The president of the Scientific Council of Cameroonians Against Viral Hepatitis, Njoya Oudou, says his country’s prevalence rate for hepatitis B stands at over 10 percent, and 12 percent for hepatitis C. He believes governments should show greater political will to fight the disease.

“Our network operates with its own resources to educate people, organise refresher courses for doctors, run campaigns and negotiate with pharmaceutical firms. For the moment, we have only moral support from the government,” he told IPS.

Ali Djibo, director general of health at the Ministry of Public Health in Niger, said that the fragmented studies into this disease in his country show a general prevalence rate of up to 14 percent of the population.
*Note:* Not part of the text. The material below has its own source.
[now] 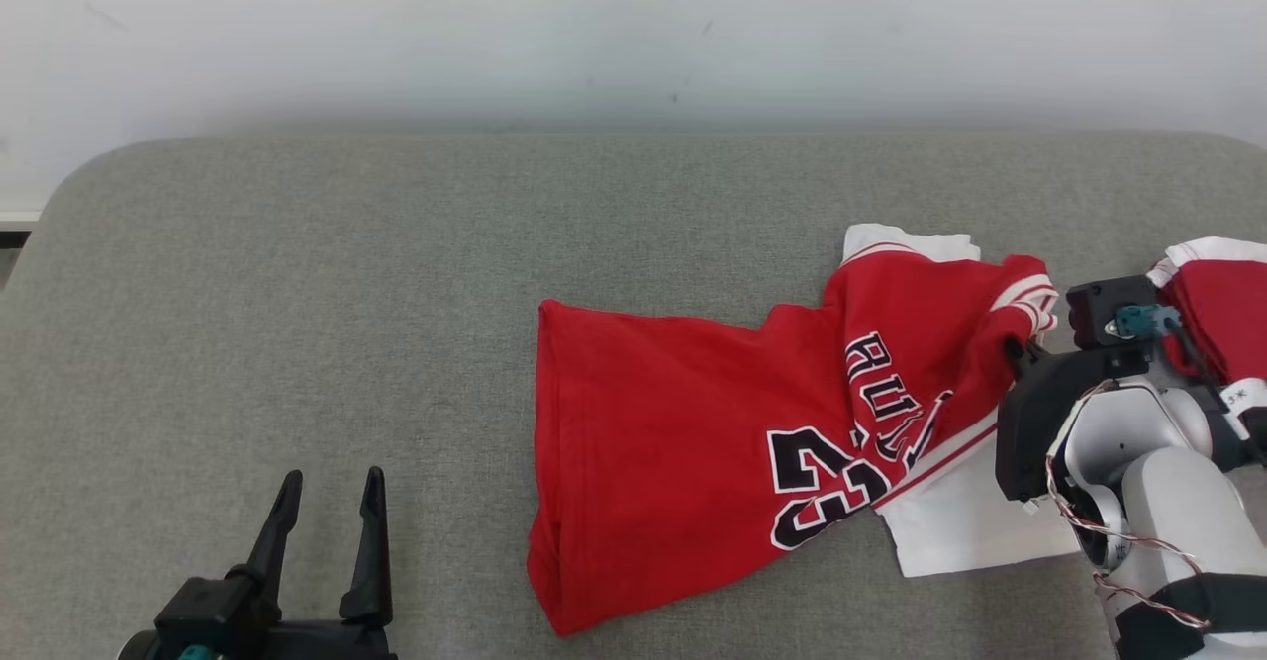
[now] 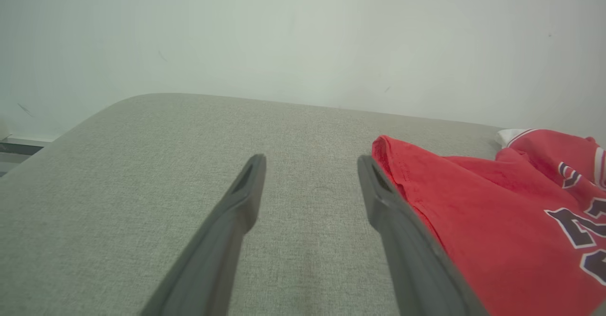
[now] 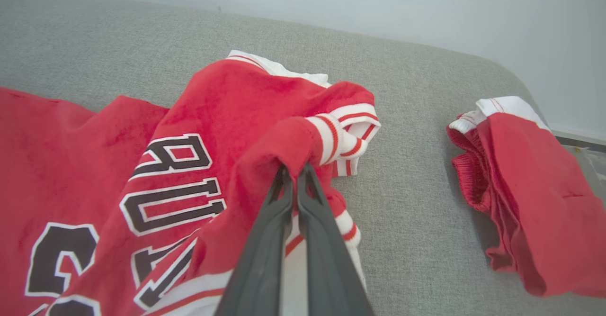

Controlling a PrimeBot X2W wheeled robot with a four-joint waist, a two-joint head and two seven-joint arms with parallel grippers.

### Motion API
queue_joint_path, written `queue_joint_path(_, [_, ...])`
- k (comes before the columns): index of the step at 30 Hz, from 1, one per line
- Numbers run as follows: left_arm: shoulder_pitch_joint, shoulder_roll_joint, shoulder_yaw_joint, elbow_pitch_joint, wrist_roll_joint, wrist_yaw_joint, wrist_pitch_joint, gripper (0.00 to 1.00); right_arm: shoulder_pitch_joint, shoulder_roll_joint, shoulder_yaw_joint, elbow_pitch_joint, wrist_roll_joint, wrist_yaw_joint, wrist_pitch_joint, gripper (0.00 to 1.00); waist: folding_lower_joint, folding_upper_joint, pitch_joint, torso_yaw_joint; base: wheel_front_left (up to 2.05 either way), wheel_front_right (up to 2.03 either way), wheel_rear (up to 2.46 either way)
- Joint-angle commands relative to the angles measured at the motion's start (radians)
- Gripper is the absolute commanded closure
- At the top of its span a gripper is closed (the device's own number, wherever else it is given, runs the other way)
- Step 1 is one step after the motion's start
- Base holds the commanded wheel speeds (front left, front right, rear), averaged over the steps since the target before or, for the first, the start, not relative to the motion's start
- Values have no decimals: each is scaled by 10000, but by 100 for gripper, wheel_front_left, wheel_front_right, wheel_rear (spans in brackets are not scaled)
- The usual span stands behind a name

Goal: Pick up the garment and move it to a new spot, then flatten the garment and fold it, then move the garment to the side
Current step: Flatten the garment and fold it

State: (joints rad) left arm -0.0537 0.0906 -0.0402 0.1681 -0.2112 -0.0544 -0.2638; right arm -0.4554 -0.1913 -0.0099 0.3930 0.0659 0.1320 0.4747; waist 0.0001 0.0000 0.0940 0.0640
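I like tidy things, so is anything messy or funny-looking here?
Yes. The red jersey lies rumpled, not flat: its top part is folded over so the letters bunch up, where the right hand pinches a fold by the striped trim. A second red garment sits apart in a heap.

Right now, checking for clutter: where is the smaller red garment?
The smaller red garment lies at the head view's far right on the grey fabric surface, apart from the red jersey.
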Motion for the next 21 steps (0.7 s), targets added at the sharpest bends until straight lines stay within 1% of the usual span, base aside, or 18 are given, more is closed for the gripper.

This places Niger in the group of countries with strong endemicity, he told IPS.

“The precautions to be taken to prevent transmission are, among others, the systematic use of prophylactics and avoiding the exchange of used syringes, scarifications, piercing, group circumcision with poorly sterilised instruments, and excision,” said Djibo.

In Mauritania, some 500,000 people are infected with hepatitis B and around 600,000 others are infected by hepatitis C, according to the secretary general of the country’s health ministry, Sidi Ali Ould Sidi Boubacar. Around 3,500 people die from the two forms of hepatitis each year, he told IPS.

“To better fight against viral infections, the government several months ago initiated an Expanded Programme of Immunisation and implemented a policy guaranteeing treatment after a diagnosis of the virus,” he said.